Sort of. I became disillusioned with intellectual pursuits about the time I left home. They didn't seem to make people more clear-thinking. Didn't imbue them with wisdom or live happier lives (vide Bertrand Russell). Indeed much philosophy and psychology seemed to be aimed at creating schematic pictures of life that bore little resemblance to it. One subspecies of intelligentsia seemed have too much second-hand experience, blocking rather than enriching their interaction with the rest of the world. Another used verbal dexterity and allusion to win arguments. I've grown up and appreciate intellectual artifacts as works of art, not fault them for being maps of reality. And to not deny the value of the component insights because of the flaws in the larger structure.

What I came to admire was clarity or perhaps minimal illusion. I was a heartless little prick. I'd often dismiss kind, caring people as 'stupid.' But I've already written here a couple of times about my recovery the emotional afflictions of bright kids in small cities.

Getting away from the digression, gender wasn't an attribute that I wasn't knowingly aware of. Having also been blind to sexuality itself I know how little to trust my ideas about my earlier life.

There was no more sexism in me than there was racism or anti-Semitism.

On coming out I thought of myself as ungendered. A guy once told me that I had feminine consciousness. His fancy way of saying that I was polite because I left him some cigarettes when he couldn't afford to buy them himself. That did make me identify as a feminist.

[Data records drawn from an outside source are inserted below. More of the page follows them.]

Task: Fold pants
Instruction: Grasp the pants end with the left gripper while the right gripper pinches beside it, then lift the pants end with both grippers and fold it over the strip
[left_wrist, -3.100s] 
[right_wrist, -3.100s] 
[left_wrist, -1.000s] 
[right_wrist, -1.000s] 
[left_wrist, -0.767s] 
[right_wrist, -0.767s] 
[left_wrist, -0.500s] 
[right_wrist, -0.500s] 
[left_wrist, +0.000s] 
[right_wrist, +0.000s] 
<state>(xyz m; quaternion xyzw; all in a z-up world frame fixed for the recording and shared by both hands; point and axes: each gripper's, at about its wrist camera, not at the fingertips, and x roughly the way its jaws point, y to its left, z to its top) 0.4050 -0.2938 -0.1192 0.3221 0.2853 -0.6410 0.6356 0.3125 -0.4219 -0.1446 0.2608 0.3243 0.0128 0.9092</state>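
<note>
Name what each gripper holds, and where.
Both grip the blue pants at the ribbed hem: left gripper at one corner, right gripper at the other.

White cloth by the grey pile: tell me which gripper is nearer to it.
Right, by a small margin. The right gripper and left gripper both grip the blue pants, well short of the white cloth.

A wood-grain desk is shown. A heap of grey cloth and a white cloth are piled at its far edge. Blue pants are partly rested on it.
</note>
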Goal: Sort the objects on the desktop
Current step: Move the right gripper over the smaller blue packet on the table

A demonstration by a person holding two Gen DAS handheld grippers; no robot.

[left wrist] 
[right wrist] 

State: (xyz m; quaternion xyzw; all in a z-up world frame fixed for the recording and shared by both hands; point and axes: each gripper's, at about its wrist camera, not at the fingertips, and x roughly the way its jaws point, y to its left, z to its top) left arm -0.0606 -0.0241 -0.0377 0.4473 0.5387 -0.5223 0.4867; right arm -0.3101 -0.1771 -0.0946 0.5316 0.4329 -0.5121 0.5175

Thinking about it recently I've come to realize my personal sense of maleness is stronger than I thought. Admitted? I'd as soon identify with a toad as my father.

But on discovering guys I was instantly enamored of "Nancy-boys." And they like me. But it wasn't because I felt 'ungendered.' It was because I'm tall, hairy-chested, hetero-conventional in persona and maybe because I dressed like a thug.

And I ate it up. I quickly learned to leave a top shirt-button or two unbuttoned. Hold the boys in my lap (which will always be on my short list of life's greatest pleasures). And I liked to be on top. 

When I met a fellow that I was attracted to my voice would always deepen. Not by strategy, it was involuntary.

(Intermission.) Not all femme gay men want to be on bottom. (End Intermission.)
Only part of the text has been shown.